Material for the task section start

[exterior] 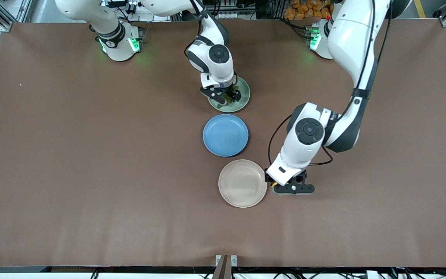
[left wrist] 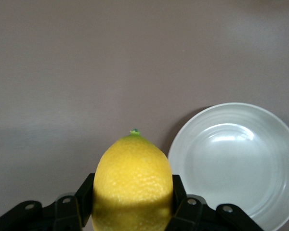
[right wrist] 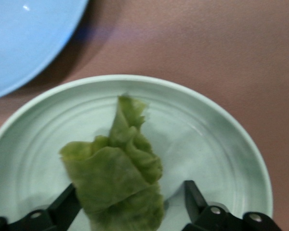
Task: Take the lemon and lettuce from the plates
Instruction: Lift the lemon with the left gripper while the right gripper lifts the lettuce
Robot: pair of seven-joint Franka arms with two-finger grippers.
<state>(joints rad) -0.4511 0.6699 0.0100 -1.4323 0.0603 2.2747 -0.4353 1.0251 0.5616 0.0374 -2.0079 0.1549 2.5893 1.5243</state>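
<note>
The left claw (left wrist: 132, 211) is clamped on the lemon (left wrist: 133, 185), over the surface beside the beige plate (exterior: 242, 183). The right claw (right wrist: 130, 204), fingers apart, straddles the lettuce (right wrist: 118, 173) on the mint plate (right wrist: 221, 139); next it probably must close, then lift.

Three plates stand close together mid-table: the mint plate (exterior: 243, 101), the blue plate (exterior: 225, 135), the beige plate (exterior: 242, 183), with only narrow gaps between them; the right pincer (exterior: 225, 94) sits over the mint plate, the left pincer (exterior: 290, 188) just beside the beige plate; wide bare table (exterior: 72, 155) lies toward both ends.
</note>
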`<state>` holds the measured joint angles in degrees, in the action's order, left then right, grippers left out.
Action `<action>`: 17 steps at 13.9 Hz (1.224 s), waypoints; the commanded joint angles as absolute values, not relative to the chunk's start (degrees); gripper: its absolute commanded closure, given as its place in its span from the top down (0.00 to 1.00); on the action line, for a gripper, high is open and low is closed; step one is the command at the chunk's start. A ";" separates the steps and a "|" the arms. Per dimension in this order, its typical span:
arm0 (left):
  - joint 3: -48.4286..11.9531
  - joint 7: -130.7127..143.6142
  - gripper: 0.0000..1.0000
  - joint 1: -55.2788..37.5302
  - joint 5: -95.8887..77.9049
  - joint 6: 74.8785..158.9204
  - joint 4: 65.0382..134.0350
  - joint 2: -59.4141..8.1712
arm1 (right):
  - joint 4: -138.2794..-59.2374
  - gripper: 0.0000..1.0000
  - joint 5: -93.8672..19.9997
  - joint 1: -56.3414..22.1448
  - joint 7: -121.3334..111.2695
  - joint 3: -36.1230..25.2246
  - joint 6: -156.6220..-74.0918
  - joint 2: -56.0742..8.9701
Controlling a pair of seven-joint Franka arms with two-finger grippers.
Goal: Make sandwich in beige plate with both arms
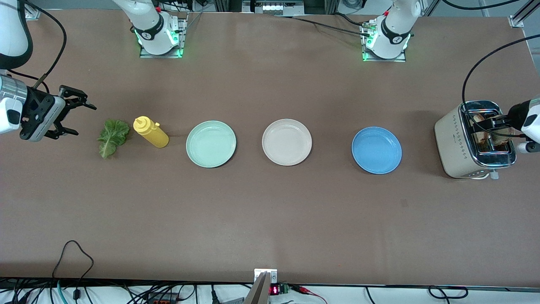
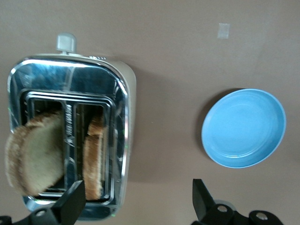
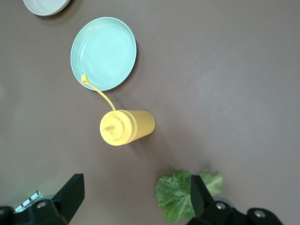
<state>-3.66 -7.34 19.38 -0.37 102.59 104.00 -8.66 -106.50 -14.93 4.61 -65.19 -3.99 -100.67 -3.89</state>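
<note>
Front view: high, across the table point(image 1: 270, 219), facing both arm bases, whole table in frame. Left wrist view: straight down, close over the toaster point(image 2: 70, 136) and blue plate point(image 2: 243, 128). Right wrist view: straight down over the mustard bottle point(image 3: 127, 127), lettuce point(image 3: 176, 197), mint plate point(image 3: 103, 53). All appear in the front view too.

**Surfaces and finishes**

The table point(image 1: 270, 219) looks matt brown. The toaster point(image 2: 70, 89) has a mirror-bright chrome top and a matt cream body. The three plates, the beige plate point(image 1: 287, 142) included, look smooth and faintly glossy.
</note>
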 commanded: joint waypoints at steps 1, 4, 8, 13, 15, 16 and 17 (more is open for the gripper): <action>-4.04 -11.51 1.00 20.30 2.19 103.88 103.89 -8.96 | -108.28 1.00 -15.65 6.15 -66.10 -2.64 -101.16 -2.11; -4.13 -11.51 1.00 20.57 2.20 103.89 104.15 -8.96 | -108.28 1.00 -14.86 6.15 -65.39 -2.72 -101.16 -2.11; -4.04 -11.51 1.00 20.57 2.20 103.80 104.15 -8.96 | -108.02 1.00 -9.16 5.63 -53.12 -1.07 -101.16 -1.58; -4.04 -12.91 1.00 20.74 2.20 103.89 104.15 -9.49 | -107.58 1.00 -0.80 5.54 -34.22 3.25 -99.15 -0.09; -4.04 -14.58 1.00 21.36 2.20 104.06 104.15 -10.02 | -106.44 1.00 -0.53 5.36 -28.77 3.43 -97.39 -0.18; -4.04 -15.37 1.00 21.62 2.28 104.24 104.15 -10.11 | -105.91 1.00 -0.44 5.10 -26.30 3.43 -96.69 -0.18; -4.04 -15.90 1.00 21.71 2.29 104.67 104.24 -10.37 | -105.30 1.00 -0.09 5.10 -23.23 3.43 -95.90 -0.26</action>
<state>-3.68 -13.50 20.87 1.40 103.64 104.01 -10.06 -106.33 -1.31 4.89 -28.42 3.01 -97.90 -0.81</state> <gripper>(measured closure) 0.000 0.000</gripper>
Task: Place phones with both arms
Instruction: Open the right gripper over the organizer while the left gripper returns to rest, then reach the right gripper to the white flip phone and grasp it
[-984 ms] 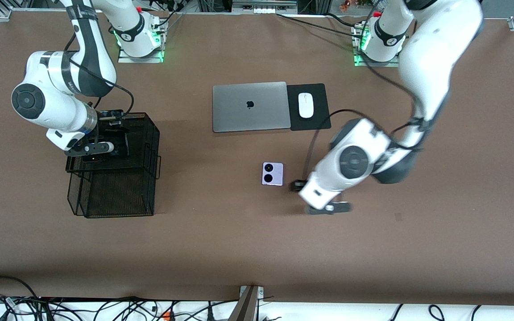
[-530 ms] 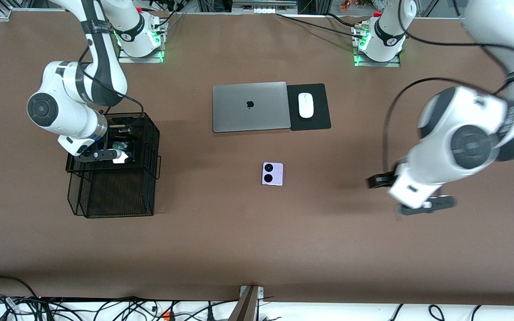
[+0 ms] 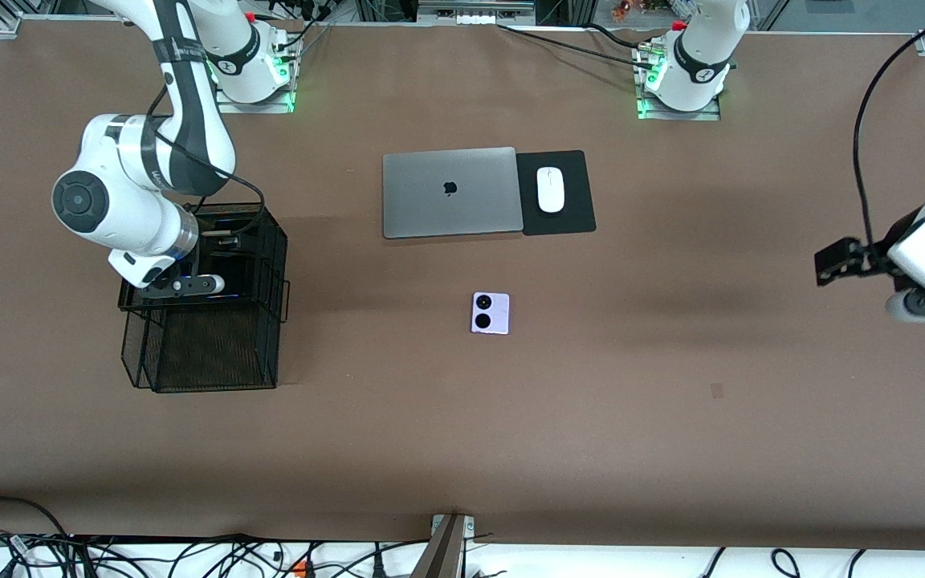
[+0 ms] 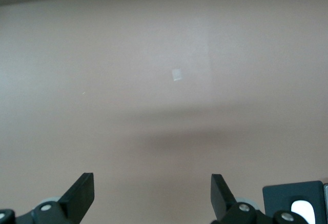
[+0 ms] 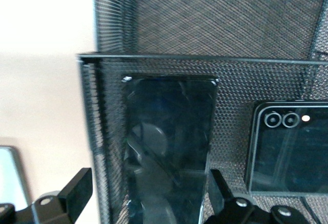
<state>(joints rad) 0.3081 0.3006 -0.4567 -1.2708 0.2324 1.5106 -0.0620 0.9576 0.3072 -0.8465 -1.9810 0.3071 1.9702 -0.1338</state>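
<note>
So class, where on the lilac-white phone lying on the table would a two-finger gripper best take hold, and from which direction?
Come straight down from above on the lilac-white phone and pinch its two longer side edges. It lies flat, camera circles up, with bare table all round it, so only the thin edges offer a grip, probably a shallow one.

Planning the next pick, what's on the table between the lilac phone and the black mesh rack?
Nothing: in the front view, only bare brown table lies between the lilac phone and the mesh rack.
</note>
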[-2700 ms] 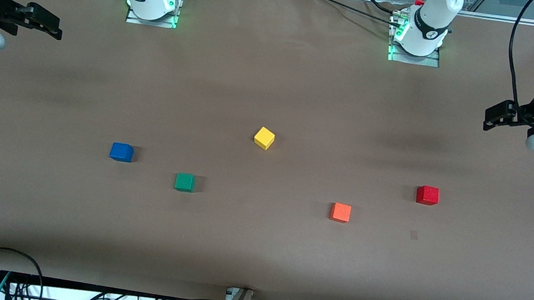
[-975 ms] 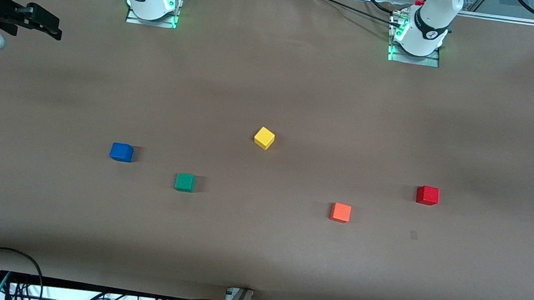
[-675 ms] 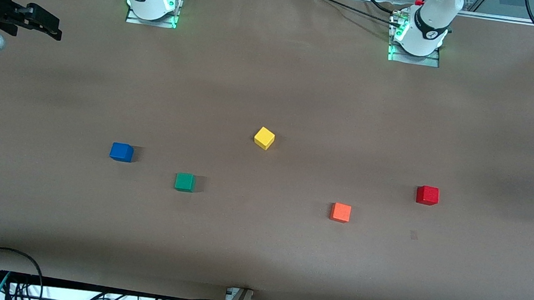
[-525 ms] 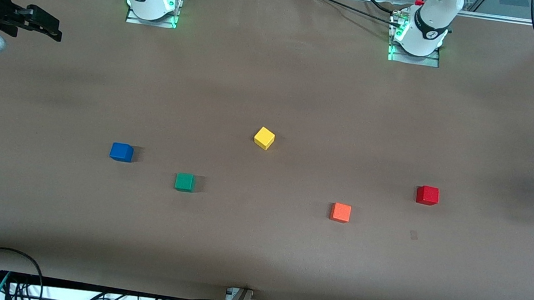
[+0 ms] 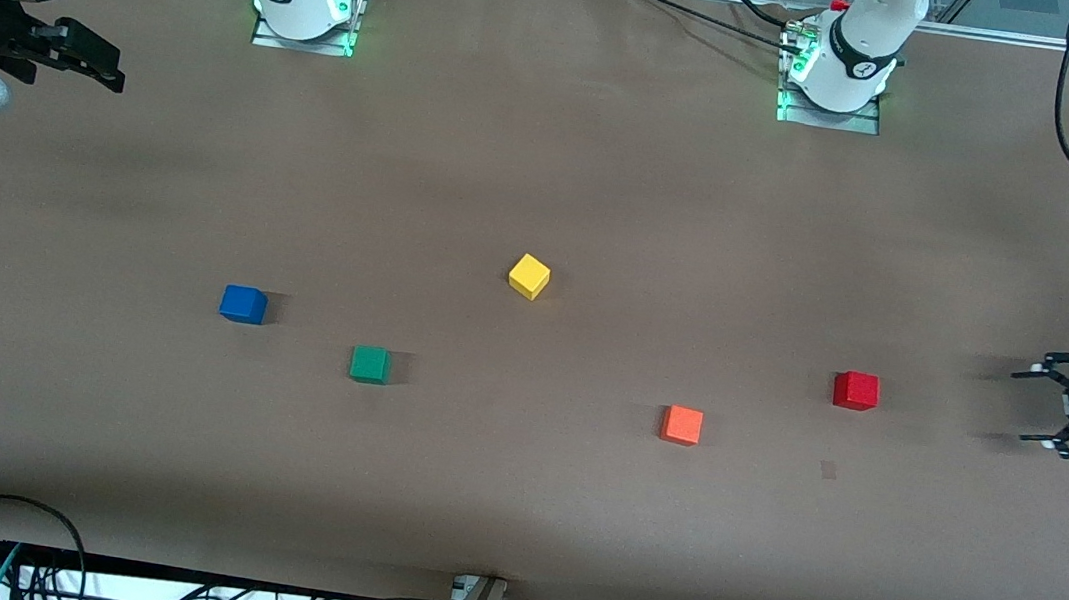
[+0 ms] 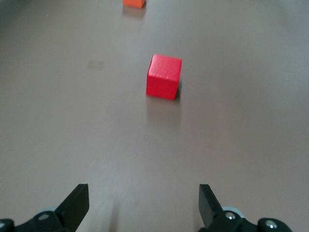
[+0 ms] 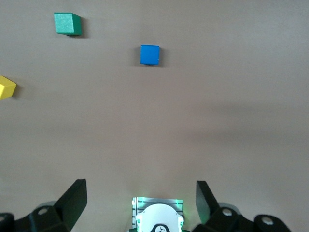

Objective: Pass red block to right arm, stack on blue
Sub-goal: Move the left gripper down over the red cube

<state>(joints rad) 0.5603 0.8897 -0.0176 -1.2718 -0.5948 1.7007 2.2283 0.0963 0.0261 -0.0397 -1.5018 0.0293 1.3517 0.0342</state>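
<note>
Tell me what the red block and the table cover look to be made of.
Red block: probably painted wood or dense foam; matte, even colour, crisp edges, no glare, though the look leaves it open. Table cover: seems brown paper or thin matte sheet; flat, dull, seamless, with faint creases near the edge closest to the camera.

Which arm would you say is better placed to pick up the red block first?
The left: its open left gripper is at the red block's end of the table, facing it. The right gripper waits at the other end.
</note>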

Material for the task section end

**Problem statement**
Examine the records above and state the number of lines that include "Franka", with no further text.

**Written response**
2